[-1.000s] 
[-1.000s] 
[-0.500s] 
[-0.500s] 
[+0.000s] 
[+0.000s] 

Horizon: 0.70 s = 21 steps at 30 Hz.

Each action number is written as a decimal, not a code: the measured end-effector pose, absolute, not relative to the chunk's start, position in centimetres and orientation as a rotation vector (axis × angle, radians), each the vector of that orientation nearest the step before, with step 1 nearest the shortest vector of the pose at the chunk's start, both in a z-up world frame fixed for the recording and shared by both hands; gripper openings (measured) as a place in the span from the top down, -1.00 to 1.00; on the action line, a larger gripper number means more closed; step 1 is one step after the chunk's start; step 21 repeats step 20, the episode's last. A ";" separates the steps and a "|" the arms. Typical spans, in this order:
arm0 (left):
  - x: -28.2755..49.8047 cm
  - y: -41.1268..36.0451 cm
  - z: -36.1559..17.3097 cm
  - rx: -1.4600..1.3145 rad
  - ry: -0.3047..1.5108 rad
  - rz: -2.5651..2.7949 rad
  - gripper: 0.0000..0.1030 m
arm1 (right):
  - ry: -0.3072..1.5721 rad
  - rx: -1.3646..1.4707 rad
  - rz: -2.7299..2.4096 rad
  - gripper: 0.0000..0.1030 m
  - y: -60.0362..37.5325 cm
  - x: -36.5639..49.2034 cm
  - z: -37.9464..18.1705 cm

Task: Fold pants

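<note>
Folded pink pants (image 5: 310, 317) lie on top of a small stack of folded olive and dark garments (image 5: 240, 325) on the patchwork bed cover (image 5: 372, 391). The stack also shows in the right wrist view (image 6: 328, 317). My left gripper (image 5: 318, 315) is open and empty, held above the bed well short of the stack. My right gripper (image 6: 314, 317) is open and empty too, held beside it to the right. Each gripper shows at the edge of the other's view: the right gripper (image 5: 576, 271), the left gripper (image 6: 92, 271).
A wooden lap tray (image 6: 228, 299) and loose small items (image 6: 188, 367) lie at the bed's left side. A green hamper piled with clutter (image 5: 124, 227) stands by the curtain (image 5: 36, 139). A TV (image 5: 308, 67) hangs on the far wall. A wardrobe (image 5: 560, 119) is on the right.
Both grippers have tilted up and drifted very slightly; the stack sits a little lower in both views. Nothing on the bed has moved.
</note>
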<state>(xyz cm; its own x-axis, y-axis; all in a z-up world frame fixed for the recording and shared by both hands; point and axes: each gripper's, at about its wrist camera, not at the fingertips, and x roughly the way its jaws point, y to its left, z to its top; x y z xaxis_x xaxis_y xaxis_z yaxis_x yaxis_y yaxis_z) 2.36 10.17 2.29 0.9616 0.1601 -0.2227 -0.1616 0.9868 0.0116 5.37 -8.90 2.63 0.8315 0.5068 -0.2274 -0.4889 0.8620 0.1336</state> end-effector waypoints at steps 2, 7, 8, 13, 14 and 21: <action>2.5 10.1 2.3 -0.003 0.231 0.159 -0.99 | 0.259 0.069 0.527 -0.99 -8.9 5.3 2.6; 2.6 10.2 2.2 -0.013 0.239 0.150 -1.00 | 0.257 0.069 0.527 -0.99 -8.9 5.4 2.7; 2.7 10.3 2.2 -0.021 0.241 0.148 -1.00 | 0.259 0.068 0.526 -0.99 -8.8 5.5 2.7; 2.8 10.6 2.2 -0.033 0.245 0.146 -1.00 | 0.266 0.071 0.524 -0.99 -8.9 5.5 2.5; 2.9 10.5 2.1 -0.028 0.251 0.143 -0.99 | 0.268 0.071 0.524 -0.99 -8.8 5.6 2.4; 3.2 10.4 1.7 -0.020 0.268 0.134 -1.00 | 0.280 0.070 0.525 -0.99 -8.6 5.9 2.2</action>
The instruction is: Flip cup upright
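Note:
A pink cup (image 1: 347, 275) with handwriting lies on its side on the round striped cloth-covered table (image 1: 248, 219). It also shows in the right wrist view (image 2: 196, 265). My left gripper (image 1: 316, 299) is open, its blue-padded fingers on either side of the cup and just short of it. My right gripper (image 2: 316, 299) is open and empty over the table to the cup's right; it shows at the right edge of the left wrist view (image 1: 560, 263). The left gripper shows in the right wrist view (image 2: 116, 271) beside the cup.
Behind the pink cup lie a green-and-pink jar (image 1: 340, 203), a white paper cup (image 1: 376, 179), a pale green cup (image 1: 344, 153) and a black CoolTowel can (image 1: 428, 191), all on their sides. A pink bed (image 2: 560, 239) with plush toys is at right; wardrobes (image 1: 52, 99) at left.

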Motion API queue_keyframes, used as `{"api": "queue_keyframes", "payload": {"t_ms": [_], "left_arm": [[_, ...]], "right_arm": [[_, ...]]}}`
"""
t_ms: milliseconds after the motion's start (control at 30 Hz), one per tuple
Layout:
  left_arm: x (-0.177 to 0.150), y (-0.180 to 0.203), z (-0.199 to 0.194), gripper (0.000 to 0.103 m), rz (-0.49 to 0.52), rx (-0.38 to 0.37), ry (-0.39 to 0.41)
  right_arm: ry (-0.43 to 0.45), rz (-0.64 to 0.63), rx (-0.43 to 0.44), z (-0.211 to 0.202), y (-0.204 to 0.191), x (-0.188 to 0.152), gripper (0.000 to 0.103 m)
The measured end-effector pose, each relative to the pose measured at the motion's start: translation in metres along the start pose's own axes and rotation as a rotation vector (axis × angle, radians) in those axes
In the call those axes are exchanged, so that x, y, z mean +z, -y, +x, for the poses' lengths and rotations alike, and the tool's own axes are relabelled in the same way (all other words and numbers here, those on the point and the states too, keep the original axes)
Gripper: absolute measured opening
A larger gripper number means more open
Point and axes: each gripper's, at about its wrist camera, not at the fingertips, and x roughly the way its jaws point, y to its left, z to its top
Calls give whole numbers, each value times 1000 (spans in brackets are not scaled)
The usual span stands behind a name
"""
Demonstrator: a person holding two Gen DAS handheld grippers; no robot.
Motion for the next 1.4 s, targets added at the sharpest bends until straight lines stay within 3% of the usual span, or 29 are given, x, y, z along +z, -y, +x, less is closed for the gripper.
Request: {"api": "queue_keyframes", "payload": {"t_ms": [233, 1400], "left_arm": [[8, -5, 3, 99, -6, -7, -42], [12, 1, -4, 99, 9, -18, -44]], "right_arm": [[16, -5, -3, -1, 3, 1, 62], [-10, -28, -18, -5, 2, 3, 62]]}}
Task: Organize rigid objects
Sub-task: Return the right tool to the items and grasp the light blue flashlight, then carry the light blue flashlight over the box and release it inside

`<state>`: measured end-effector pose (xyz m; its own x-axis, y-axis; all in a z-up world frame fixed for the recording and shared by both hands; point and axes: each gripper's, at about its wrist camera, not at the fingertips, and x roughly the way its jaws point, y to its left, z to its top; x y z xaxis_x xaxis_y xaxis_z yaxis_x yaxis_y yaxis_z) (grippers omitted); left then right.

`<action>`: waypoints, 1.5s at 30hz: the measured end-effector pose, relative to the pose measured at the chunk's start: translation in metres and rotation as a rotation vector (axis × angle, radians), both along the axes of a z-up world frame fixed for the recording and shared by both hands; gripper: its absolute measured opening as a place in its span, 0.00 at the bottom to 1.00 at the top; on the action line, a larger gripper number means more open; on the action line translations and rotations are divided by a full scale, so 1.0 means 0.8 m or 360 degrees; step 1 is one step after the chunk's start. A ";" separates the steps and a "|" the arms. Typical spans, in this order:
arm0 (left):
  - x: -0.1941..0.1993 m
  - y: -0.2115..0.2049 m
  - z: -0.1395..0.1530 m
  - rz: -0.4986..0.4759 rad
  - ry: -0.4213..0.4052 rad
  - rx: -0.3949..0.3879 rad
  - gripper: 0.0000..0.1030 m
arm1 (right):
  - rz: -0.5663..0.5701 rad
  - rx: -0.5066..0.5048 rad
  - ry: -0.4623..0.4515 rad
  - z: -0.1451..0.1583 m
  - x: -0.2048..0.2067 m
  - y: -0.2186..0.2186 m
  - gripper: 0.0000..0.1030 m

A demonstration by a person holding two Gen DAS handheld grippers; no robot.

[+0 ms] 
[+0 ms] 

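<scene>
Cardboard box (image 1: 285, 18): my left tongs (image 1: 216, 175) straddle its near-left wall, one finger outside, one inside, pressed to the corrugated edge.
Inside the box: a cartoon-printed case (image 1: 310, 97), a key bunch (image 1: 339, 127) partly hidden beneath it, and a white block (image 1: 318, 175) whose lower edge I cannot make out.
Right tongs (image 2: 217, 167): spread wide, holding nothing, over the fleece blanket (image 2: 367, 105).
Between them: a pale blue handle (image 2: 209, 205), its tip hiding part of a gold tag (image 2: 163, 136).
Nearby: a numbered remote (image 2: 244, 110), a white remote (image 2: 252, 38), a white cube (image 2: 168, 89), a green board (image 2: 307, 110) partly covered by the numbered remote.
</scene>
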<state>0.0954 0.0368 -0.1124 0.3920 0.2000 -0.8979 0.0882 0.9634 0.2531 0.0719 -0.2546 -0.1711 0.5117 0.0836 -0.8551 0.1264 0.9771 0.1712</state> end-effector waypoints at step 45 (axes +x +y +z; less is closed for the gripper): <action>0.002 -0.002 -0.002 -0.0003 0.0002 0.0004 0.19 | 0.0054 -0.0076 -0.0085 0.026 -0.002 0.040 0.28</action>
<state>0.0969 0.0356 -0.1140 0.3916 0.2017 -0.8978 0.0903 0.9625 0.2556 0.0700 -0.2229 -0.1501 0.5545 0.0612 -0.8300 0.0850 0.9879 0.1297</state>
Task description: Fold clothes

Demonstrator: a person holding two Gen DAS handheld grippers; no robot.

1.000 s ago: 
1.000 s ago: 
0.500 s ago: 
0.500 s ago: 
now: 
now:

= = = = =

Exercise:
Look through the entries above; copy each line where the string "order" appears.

Task output:
Each action number is written as a decimal, not a code: the measured end-effector pose, absolute, not relative to the chunk's start, position in centimetres and orientation as a rotation vector (axis × angle, radians), each the vector of that orientation nearest the step before, with step 1 nearest the shortest vector of the pose at the chunk's start, both in a z-up world frame fixed for the recording and shared by both hands; gripper openings (measured) as a place in the span from the top down, -1.00 to 1.00; on the action line, a larger gripper number means more closed; step 1 is one step after the chunk's start; step 21 repeats step 20, the episode's last. A ";" separates the steps and a "|" the arms. Typical spans, in this order:
`<action>`: waypoints, 1.5s at 30hz: the measured end-effector pose, relative to the pose measured at the chunk's start: translation in metres and rotation as a rotation vector (axis × angle, radians), both along the axes of a z-up world frame fixed for the recording and shared by both hands; gripper: its absolute measured opening as a place in its span, 0.00 at the bottom to 1.00 at the top; on the action line, a larger gripper number means more open; on the action line translations and rotations are divided by a full scale, so 1.0 means 0.8 m or 360 degrees; step 1 is one step after the chunk's start. A ";" separates the steps and a "|" the arms. Typical spans, in this order:

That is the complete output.